Concentrator photovoltaic technology
Concentrator Photovoltaic (CPV) technology uses optical devices and techniques such as curved mirrors to inexpensively concentrate solar energy. Because these modules concentrate sunlight, they don’t need as many solar cells to produce the same amount of electricity. This means that these solar modules can use higher quality solar cells at a lower overall cost.
Organic photovoltaic cells use small organic molecules or layers of organic polymers to conduct electricity. These cells are lightweight, flexible, and have a lower overall cost and environmental impact than many other types of solar cells.
The perovskite crystal structure of the light harvesting material gives these cells their name. They are inexpensive, easy to manufacture and have high absorption. They are currently too unstable for large-scale use.
Dye Sensitized Solar Cells (DSSC)
These five-layer, thin-film cells use a special sensitizing dye to aid the flow of electrons that generate electricity to generate electricity. DSSC has the advantage that it works in poor lighting conditions and increases efficiency with increasing temperatures.
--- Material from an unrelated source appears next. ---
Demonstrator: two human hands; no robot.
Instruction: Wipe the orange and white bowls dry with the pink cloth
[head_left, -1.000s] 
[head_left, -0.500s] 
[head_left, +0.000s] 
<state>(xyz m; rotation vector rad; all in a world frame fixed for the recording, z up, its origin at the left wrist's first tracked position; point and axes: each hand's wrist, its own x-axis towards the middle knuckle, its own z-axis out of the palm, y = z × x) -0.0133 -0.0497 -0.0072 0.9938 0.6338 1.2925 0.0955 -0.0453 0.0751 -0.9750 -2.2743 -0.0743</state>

However, some of the chemicals in it freeze at low temperatures, which makes the device inoperable in such situations.
This technology has only been tested in laboratories, but has shown several positive properties. Quantum dot cells are made of different metals and work on the nanoscale, so their ratio of power generation to weight is very good. Unfortunately, they can also be highly toxic to humans and the environment if not properly handled and disposed of.